BRIEF
Taking the line with "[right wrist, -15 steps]" as the first and the last line of the listing as the final one, please copy exactly those lines and no others, without pictures.

Content starts

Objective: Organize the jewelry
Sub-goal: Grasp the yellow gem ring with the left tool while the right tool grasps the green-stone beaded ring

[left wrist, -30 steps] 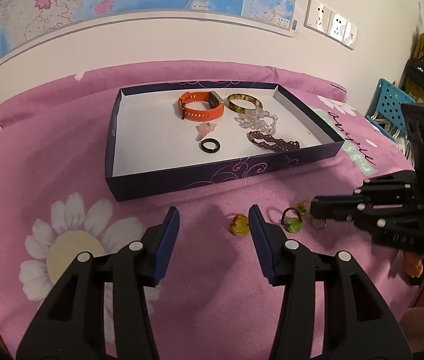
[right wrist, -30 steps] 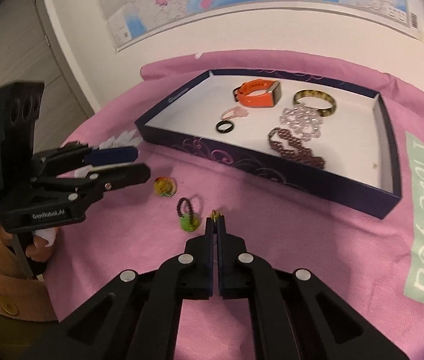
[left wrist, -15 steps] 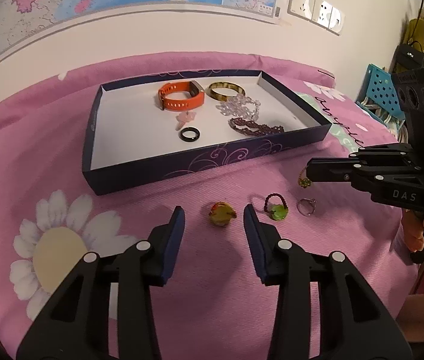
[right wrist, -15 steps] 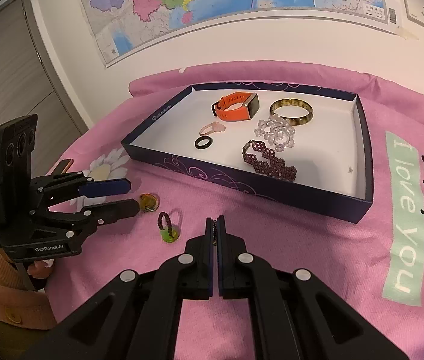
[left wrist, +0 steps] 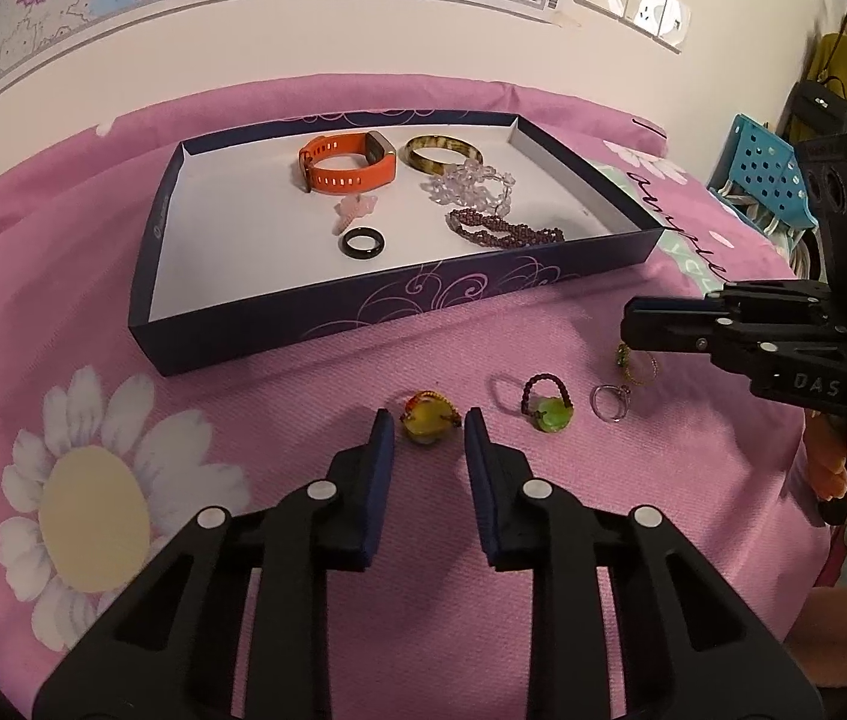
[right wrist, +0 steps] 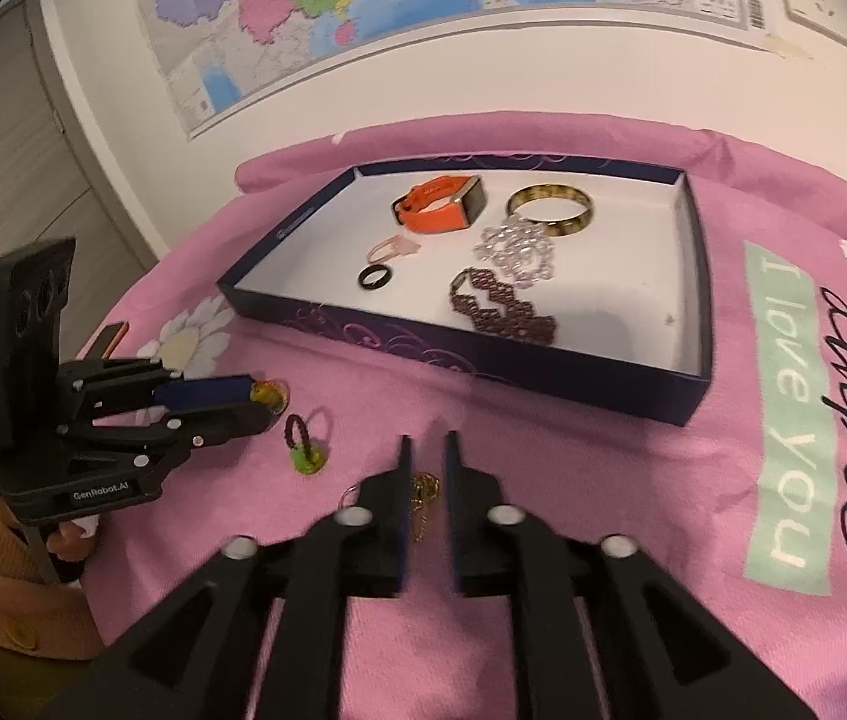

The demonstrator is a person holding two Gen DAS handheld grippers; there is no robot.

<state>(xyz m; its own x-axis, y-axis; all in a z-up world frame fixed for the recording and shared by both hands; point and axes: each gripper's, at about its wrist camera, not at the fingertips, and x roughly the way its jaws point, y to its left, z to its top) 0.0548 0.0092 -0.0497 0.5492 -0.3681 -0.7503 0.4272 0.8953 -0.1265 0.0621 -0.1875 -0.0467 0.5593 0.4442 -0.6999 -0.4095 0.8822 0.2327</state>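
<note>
Four small pieces are lying on the pink cloth near the box (left wrist: 399, 324) | your left tool (left wrist: 428, 431) is straddling the yellow ring (left wrist: 428, 420), spread | your right tool (right wrist: 425, 463) is bracketing the gold chain (right wrist: 423, 495), slightly parted, ready to pinch.

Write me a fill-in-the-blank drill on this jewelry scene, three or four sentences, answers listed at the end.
1. The orange watch lies inside the dark blue ____.
2. The yellow ring on the pink cloth sits between the fingers of the ____ gripper.
3. The green-stone ring lies ____ the box, on the cloth.
4. The black ring in the box lies nearest the ____ ring.

Answers: box; left; outside; pink
</note>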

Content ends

RESPONSE TO THIS EXERCISE
[right wrist, -15 steps] 
[left wrist, +0 steps] 
[right wrist, +0 steps] 

The demonstrator is a person holding two Gen DAS handheld grippers; there is no robot.

<state>(xyz m; its own x-axis, y-axis; all in a z-up world frame fixed for the recording and shared by both hands; point and axes: each gripper's, at about its wrist camera, not at the fingertips, and x roughly the way its jaws point, y to its left, z to its top) 0.0548 0.0092 -0.0497 0.5492 -0.3681 -0.7503 0.4272 0.8953 -0.1265 0.0621 -0.1875 -0.0467 0.5593 0.4442 -0.6999 -0.4095 0.8822 0.2327</state>
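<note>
Four small pieces are lying on the pink cloth near the box (left wrist: 399, 324) | your left tool (left wrist: 428, 431) is straddling the yellow ring (left wrist: 428, 420), spread | your right tool (right wrist: 425, 463) is bracketing the gold chain (right wrist: 423, 495), slightly parted, ready to pinch.

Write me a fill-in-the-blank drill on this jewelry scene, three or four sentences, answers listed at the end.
1. The orange watch lies inside the dark blue ____.
2. The yellow ring on the pink cloth sits between the fingers of the ____ gripper.
3. The green-stone ring lies ____ the box, on the cloth.
4. The black ring in the box lies nearest the ____ ring.

Answers: box; left; outside; pink
</note>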

What the exercise asked for is now done.